Popular Science Monthly/Volume 6/December 1874/Physiological Basis of Mental Culture
|←Some Superstitions of Hydrophobia||Popular Science Monthly Volume 6 December 1874 (1874)
Physiological Basis of Mental Culture
By Nathan Allen
|Thermal Death-Point of Living Matter II→|
IN the advancing knowledge of physiology it has been discovered that all mental culture should be based upon the brain—that education should be pursued in harmony with the laws of life and health, and that, where these are violated, the advantages of the former afford poor compensation. Formerly no attention, or scarcely any, was paid by school boards and teachers, in the matter of education,, to the condition of the body or the development of the brain, and even at the present day very little is paid them, compared with what should be given to those great physical laws which underlie all mental culture. The lives of a multitude of children and youth are sacrificed every year in this Commonwealth by violating the laws of physiology and hygiene, through mistaken or wrong methods of mental training; besides, the constitution and health of a multitude of others are thus impaired or broken down for life. Nowhere else in society is a radical reform needed more than in our educational systems. Inasmuch as the laws of the body lie at the foundation of all proper culture, they should receive the first consideration. But, in educating the boy or girl, from the age of five to fifteen, how little attention is given to the growth and physical changes which necessarily occur at this most important period of life! The age of the child should be considered; the place of schooling, the hours of confinement and recreation, the number and kinds of studies, together with the modes of teaching, should all harmonize with physical laws—especially those of the brain.

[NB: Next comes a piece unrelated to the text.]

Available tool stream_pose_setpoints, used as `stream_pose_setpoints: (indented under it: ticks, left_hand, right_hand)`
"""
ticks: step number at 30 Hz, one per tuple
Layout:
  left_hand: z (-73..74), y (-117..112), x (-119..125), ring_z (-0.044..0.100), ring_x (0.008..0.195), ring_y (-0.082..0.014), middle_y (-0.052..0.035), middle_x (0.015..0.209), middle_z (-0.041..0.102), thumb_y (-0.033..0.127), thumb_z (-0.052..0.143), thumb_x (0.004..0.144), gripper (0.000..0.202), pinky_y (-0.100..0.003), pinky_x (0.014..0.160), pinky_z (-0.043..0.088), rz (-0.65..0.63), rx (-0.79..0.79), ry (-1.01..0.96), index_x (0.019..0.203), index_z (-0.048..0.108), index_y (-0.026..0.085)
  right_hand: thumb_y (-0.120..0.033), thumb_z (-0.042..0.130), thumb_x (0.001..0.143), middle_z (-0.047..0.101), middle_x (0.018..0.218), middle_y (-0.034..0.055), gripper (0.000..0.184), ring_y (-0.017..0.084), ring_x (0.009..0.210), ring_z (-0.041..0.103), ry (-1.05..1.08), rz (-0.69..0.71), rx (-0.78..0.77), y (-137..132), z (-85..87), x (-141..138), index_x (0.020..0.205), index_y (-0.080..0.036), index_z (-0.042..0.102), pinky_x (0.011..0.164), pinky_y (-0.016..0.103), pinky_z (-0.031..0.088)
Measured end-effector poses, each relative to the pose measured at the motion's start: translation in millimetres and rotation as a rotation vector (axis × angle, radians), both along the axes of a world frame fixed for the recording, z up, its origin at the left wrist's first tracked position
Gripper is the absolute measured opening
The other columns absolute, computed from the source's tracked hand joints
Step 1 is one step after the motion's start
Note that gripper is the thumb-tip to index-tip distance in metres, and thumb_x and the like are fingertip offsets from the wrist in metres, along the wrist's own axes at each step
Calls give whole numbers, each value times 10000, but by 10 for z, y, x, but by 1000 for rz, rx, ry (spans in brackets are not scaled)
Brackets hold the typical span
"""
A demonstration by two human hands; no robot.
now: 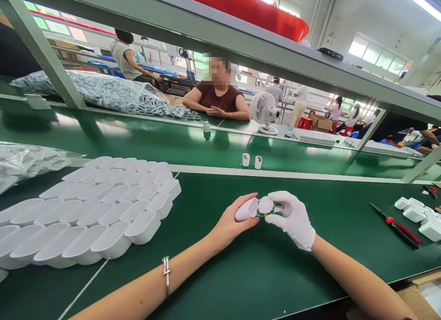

The system or mode of treating, in education, all children as though their organizations were precisely alike, is based upon a false and unnatural theory. Great injury, in a variety of ways, results from this wrong treatment; in fact, injuries are thus inflicted upon the sensitive organizations and susceptible minds of young children, from which they never recover. That many of our most independent and clearheaded educators themselves express so much dissatisfaction with the working and results of our schools, affords evidence that something is wrong in the present system. As we contemplate the great improvements made in education for the last thirty or forty years, and are surprised that educators were content to tolerate the state of things then existing, so will the next generation, when still greater and more radical changes shall have been introduced, look back with astonishment at this generation, and wonder that it was so well satisfied with its own methods. When our educators become thoroughly convinced that physical development as a part of education is an absolute necessity—that a strict observance of the laws of physiology and hygiene is indispensable to the highest mental culture—then we shall have vital and radical changes in our educational system; then the brain will not be cultivated so much at the expense of the body, neither will the nervous temperament be so unduly developed in proportion to other parts of the system, now so often bringing on a train of neuralgic diseases which cannot easily be cured, and exposing the individual to the keenest and most intense suffering which all the advantages of mental culture fail, not unfrequently, to compensate.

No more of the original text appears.